The records below are to be repeated exactly, minus any pictures.

- - -

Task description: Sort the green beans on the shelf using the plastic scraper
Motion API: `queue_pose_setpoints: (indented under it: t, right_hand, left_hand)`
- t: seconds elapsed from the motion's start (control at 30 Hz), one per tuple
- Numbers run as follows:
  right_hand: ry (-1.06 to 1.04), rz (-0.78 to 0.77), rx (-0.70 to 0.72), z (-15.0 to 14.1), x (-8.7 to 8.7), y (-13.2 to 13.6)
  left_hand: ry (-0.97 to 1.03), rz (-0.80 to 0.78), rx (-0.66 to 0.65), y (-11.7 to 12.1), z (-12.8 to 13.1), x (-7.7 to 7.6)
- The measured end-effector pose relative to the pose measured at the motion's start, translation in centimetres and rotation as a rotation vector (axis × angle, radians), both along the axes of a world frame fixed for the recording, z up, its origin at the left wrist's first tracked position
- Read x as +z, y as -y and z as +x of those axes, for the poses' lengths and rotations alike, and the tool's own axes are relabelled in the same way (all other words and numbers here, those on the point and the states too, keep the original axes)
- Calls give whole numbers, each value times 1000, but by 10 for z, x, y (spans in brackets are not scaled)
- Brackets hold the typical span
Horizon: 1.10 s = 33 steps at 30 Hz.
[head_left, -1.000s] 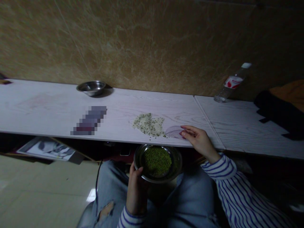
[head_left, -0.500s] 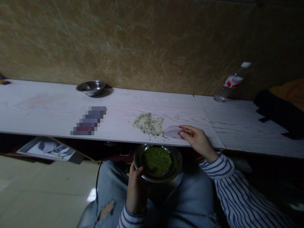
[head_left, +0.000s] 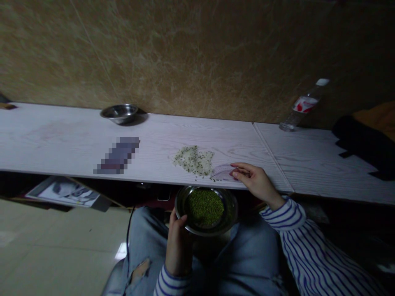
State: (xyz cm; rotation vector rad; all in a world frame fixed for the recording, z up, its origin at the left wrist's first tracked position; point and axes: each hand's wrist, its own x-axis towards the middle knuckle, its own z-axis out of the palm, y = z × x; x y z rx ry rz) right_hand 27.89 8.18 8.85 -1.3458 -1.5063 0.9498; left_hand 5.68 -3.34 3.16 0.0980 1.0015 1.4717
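My left hand [head_left: 179, 242] grips the left rim of a steel bowl [head_left: 230, 213], thumb over the edge. Small green beans [head_left: 205, 206], which look like mung beans, lie in it. The bowl is held above my lap, just below the table's front edge. A clear purple-tinted protractor [head_left: 221, 171] is pinched in my right hand [head_left: 251, 179], low over the tabletop. Its left end meets the edge of a flat pile of white rice-like grains [head_left: 193, 160] with green beans mixed in. A few loose beans lie near the table edge.
Another steel bowl [head_left: 119, 114] stands by the wall on the white table [head_left: 160, 135]. A pixelated flat object [head_left: 119, 155] lies left of the pile. A plastic bottle [head_left: 300, 109] and dark cloth [head_left: 364, 144] are at right. Open shelves [head_left: 74, 193] run below the tabletop.
The view has shifted slightly. The protractor has moved a tiny bit left against the pile's edge. Both hands keep their holds.
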Motion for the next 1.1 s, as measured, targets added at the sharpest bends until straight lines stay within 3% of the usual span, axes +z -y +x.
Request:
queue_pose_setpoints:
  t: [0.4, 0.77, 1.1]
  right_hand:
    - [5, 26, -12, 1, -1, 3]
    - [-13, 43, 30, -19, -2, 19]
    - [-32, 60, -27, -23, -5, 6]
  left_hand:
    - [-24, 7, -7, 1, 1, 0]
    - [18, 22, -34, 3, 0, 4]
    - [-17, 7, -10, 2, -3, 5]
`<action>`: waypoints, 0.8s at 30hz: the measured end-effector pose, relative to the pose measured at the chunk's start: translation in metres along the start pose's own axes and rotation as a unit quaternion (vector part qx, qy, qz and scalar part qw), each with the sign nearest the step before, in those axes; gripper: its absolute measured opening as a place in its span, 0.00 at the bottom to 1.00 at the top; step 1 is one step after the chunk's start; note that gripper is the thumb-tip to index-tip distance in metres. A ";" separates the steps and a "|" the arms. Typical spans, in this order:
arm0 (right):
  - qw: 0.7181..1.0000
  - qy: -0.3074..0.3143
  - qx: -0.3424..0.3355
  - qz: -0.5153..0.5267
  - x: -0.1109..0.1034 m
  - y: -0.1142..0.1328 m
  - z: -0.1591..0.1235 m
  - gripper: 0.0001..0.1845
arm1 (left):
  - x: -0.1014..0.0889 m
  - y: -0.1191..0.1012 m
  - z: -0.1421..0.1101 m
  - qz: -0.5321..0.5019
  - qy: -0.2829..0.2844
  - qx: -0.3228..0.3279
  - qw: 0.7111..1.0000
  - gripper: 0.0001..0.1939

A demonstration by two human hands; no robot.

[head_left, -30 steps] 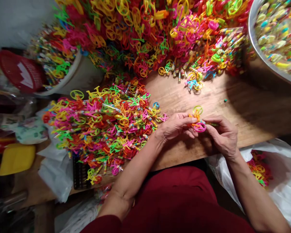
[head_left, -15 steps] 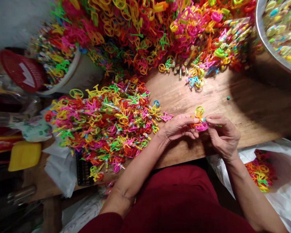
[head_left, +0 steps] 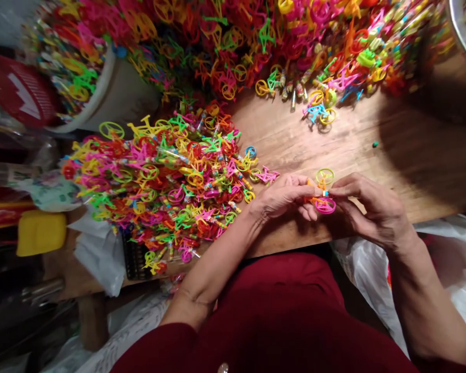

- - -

> _COMPLETED TASK_
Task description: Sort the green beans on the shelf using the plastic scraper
Motion API: `queue_pose_setpoints: (indented under it: t, right_hand, left_hand)`
- t: seconds elapsed from the motion's start (control at 30 Hz), one per tuple
- Numbers run as follows:
  right_hand: ry (-1.06 to 1.04), rz (-0.78 to 0.77), rx (-0.70 to 0.72), z (-15.0 to 14.1), x (-8.7 to 8.7), y (-13.2 to 13.6)
  left_hand: ry (-0.97 to 1.03), rz (-0.80 to 0.78), rx (-0.66 to 0.65), y (-11.7 to 12.1), z (-12.8 to 13.1), x (-7.7 to 7.6)
- The measured end-effector pose relative to the pose measured at the motion's start, translation in centimetres and rotation as a rotation vector (axis × angle, radians), both along the axes of a world frame fixed for the recording, z up, its origin at the left wrist's first tracked position
- Read x as +z, y as -y and z as +x of those axes, for the poses' lengths and rotations alike, and the tool's own axes are relabelled in the same way (all other words and numbers here, those on the point and the states too, keep the original axes)
- Calls give whole numbers, each value times 1000, but by 10 for z, x, y (spans in brackets are not scaled)
- Brackets hold the typical span
Horizon: 1.10 s = 33 steps at 30 Hz.
[head_left, -1.000s] 
[head_left, -0.500s] 
[head_left, +0.000s] 
State: (xyz cm; rotation vector rad; all in a world frame fixed for the recording, z up, its origin at the left wrist's first tracked position; point and axes: each hand's wrist, its own x-axis towards the middle knuckle, its own z-axis out of the palm, y = z × x; x y z rx ry rz) right_hand 27.89 8.18 8.85 -1.3458 -1.5063 0.9498; left_hand 5.68 -3.34 3.16 0.0980 1.0015 1.4717
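My left hand [head_left: 179, 242] grips the left rim of a steel bowl [head_left: 230, 213], thumb over the edge. Small green beans [head_left: 205, 206], which look like mung beans, lie in it. The bowl is held above my lap, just below the table's front edge. A clear purple-tinted protractor [head_left: 221, 171] is pinched in my right hand [head_left: 251, 179], low over the tabletop. Its left end meets the edge of a flat pile of white rice-like grains [head_left: 193, 160] with green beans mixed in. A few loose beans lie near the table edge.
Another steel bowl [head_left: 119, 114] stands by the wall on the white table [head_left: 160, 135]. A pixelated flat object [head_left: 119, 155] lies left of the pile. A plastic bottle [head_left: 300, 109] and dark cloth [head_left: 364, 144] are at right. Open shelves [head_left: 74, 193] run below the tabletop.
The view has shifted slightly. The protractor has moved a tiny bit left against the pile's edge. Both hands keep their holds.
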Motion for the next 1.1 s, as measured, targets added at the sharpest bends until straight lines stay within 3% of the usual span, axes +z -y +x.
Request:
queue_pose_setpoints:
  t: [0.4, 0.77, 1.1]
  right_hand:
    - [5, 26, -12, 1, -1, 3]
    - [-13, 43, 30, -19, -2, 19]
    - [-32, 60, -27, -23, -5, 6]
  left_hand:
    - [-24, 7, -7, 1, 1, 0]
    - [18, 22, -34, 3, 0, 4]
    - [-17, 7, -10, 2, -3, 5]
`<action>`: waypoints, 0.8s at 30hz: the measured end-effector pose, relative to the pose measured at the chunk's start: translation in metres along the start pose's own axes and rotation as a unit quaternion (vector part qx, qy, qz and scalar part qw), each with the sign nearest the step before, in those axes; gripper: its absolute measured opening as a place in its span, 0.00 at the bottom to 1.00 at the top; step 1 is one step after the chunk's start; note that gripper is the thumb-tip to index-tip distance in metres. A ";" separates the steps and a "|" the arms. Typical spans, in this order:
arm0 (right):
  - qw: 0.7181..1.0000
  - qy: -0.3074..0.3143
  - qx: -0.3424..0.3355
  - qz: -0.5153..0.5267
  - x: -0.1109..0.1034 m
  - y: -0.1142..0.1328 m
  - z: -0.1591..0.1235 m
  - gripper: 0.0001..0.1845
arm1 (left):
  - x: -0.1014..0.0889 m
  - y: -0.1191..0.1012 m
  - z: -0.1421..0.1101 m
  - qz: -0.5321..0.5019
  - qy: -0.2829..0.2844
  - qx: -0.3228..0.3279
  - qw: 0.7111..1.0000
  - gripper: 0.0001..0.1939

A demonstration by two human hands; no robot.

[head_left, -30 steps] 
[head_left, -15 steps] 
[head_left, +0 steps] 

The required output has been supplied.